[Collected data]
▬▬▬▬▬▬▬▬▬▬
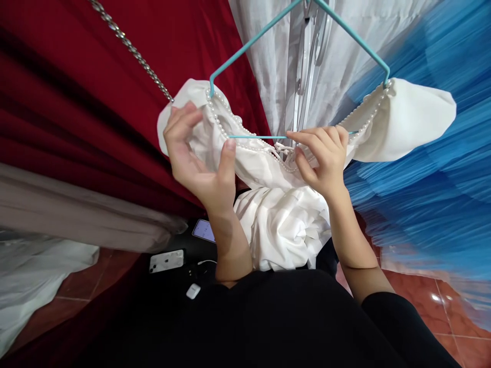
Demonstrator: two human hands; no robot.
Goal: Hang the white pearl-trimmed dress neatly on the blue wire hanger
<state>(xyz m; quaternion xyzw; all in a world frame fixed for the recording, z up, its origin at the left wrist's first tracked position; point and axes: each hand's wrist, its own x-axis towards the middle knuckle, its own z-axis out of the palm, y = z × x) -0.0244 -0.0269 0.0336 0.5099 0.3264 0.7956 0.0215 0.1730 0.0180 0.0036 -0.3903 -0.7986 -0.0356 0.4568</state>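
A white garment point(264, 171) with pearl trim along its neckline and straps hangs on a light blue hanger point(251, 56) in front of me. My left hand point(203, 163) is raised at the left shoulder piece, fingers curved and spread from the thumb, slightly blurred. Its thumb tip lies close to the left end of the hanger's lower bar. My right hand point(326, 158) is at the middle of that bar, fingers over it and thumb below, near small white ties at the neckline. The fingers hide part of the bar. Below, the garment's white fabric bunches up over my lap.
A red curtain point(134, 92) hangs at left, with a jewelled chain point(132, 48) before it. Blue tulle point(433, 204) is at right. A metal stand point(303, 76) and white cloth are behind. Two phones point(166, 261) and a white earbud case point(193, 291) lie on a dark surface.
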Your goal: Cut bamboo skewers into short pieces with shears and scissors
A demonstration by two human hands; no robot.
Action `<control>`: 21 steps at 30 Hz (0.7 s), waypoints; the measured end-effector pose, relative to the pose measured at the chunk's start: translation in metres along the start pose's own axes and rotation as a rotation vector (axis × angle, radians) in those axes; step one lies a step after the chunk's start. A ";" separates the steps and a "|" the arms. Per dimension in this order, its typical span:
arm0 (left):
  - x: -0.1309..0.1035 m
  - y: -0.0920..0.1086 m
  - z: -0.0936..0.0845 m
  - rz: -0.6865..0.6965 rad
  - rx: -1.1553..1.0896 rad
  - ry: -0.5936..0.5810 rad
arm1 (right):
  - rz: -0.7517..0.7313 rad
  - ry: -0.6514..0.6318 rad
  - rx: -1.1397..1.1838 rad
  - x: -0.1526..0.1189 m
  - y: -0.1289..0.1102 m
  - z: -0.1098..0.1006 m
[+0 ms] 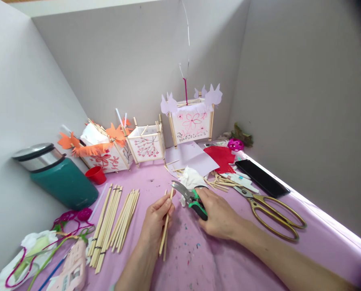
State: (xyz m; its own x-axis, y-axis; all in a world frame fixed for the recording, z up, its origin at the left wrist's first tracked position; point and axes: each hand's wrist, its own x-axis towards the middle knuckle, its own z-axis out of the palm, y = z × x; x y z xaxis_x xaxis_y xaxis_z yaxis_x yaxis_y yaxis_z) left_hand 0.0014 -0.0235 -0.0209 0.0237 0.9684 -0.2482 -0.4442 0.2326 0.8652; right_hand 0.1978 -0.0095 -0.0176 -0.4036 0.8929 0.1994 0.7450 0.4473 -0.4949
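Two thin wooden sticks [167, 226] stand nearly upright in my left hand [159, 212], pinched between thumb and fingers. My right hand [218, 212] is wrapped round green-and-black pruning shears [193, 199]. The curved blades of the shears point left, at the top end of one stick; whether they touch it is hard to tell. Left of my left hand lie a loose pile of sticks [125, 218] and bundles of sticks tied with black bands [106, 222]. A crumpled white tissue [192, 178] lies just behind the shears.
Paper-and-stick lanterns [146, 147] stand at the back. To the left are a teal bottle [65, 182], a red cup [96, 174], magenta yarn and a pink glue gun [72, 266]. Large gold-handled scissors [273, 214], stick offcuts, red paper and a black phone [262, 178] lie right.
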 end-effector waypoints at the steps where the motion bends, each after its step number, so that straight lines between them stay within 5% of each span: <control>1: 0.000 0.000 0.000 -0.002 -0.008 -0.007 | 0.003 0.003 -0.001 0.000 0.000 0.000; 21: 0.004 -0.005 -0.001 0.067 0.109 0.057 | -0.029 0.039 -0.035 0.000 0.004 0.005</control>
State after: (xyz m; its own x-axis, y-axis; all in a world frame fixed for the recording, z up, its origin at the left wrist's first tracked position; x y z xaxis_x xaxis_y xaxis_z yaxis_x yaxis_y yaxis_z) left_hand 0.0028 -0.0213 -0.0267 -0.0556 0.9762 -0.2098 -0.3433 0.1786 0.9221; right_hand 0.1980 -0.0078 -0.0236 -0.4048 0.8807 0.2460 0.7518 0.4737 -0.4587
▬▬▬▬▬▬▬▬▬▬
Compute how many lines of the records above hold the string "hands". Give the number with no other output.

2